- _Exercise directions_
Your answer should be a single number: how many lines of the material below contain "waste".

- _Given data_
-*-*-
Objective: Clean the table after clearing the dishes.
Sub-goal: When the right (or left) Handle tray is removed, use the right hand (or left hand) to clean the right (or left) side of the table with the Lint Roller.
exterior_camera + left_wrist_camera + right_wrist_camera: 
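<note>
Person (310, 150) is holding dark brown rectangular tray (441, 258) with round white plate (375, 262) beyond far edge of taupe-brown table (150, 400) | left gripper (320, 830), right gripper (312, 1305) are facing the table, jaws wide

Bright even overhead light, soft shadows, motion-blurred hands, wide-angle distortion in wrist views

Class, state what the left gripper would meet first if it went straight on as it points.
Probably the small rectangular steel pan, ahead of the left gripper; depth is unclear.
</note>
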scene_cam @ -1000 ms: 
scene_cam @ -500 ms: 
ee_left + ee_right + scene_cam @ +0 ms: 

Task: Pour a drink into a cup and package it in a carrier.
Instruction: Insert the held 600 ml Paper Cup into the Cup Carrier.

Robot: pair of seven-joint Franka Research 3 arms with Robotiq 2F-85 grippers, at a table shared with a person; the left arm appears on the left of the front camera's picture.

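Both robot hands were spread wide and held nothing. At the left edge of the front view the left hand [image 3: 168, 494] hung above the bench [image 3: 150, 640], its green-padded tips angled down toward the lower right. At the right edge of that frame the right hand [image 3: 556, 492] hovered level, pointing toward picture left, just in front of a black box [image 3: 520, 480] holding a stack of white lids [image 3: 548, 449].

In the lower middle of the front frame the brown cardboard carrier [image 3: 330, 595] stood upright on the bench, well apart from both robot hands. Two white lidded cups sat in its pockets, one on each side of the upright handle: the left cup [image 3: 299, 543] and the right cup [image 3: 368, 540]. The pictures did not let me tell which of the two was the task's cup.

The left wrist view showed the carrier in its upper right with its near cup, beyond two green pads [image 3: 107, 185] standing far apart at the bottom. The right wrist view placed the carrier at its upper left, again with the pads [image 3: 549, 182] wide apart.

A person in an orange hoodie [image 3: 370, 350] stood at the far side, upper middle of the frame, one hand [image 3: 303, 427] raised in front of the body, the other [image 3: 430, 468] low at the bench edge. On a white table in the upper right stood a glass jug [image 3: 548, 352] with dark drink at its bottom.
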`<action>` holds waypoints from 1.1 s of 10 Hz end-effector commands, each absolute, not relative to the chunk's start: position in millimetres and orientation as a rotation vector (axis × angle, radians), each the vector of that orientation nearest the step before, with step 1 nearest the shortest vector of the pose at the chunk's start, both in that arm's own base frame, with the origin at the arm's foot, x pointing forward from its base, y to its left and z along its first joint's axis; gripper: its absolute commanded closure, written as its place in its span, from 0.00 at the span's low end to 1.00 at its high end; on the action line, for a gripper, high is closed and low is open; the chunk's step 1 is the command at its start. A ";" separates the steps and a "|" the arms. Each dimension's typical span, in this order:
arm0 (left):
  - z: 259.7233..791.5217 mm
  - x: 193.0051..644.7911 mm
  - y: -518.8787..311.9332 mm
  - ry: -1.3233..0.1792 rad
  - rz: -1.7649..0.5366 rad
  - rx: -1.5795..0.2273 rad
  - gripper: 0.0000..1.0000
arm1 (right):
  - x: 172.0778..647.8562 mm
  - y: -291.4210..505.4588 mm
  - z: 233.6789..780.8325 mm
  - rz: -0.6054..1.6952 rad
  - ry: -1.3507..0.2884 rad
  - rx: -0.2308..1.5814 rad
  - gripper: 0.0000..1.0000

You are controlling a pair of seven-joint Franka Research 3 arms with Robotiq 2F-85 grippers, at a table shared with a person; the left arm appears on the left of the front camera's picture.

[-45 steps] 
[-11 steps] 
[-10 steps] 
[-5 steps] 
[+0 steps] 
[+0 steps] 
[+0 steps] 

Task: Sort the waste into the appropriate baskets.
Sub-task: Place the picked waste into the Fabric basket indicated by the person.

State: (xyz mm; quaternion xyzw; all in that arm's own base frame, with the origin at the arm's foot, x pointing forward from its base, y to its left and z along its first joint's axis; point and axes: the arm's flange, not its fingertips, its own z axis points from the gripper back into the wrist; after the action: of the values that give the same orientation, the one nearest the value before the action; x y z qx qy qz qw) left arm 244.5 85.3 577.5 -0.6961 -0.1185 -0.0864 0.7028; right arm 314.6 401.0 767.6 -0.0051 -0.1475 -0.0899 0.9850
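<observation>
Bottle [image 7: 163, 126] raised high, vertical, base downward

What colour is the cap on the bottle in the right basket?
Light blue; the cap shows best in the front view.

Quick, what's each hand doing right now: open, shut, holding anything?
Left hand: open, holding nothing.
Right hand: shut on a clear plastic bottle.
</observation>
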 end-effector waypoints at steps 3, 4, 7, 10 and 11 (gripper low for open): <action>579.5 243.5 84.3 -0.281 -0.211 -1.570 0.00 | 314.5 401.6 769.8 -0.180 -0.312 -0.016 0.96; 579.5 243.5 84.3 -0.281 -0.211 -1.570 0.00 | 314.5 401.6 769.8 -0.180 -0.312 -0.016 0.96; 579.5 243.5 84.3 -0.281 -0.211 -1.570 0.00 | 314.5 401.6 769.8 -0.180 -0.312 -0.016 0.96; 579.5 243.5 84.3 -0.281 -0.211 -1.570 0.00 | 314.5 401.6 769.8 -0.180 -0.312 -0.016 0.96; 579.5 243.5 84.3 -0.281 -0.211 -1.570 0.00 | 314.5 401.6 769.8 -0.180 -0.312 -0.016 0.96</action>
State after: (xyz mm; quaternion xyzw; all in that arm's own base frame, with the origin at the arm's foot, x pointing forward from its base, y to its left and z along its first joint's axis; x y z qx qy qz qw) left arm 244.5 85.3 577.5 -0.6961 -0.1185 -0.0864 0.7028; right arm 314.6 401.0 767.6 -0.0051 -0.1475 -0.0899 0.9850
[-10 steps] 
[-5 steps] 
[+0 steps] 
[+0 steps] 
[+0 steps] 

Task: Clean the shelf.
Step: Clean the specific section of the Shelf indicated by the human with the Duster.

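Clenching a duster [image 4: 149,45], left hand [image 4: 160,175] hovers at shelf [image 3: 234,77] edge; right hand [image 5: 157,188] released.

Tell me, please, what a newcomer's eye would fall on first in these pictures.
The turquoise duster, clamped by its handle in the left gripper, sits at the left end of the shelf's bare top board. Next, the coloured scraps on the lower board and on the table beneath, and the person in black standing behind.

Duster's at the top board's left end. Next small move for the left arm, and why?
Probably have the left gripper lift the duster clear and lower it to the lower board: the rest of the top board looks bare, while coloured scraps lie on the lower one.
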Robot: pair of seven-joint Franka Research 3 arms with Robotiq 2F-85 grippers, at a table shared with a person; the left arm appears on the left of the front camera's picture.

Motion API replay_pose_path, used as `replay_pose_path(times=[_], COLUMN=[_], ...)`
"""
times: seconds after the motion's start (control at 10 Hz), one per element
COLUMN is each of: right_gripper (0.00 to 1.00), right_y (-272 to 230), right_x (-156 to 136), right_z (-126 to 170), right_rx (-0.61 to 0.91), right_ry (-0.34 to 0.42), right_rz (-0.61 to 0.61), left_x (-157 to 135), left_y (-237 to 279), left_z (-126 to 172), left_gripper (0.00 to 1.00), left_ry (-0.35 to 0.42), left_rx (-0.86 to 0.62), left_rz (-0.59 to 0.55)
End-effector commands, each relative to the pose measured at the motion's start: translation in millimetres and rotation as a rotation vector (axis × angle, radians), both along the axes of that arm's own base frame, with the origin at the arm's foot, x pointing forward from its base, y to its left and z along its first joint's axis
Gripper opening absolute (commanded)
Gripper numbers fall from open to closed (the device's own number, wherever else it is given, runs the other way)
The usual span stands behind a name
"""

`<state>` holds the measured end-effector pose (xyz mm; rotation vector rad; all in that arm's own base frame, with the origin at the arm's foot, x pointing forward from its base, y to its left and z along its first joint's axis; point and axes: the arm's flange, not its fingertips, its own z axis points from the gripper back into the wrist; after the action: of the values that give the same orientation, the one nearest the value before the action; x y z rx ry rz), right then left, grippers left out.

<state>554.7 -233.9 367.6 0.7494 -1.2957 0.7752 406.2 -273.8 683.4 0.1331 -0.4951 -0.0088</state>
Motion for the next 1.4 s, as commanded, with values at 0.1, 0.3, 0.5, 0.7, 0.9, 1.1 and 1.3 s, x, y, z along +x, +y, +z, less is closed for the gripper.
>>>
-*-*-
- _Response for this exercise_
2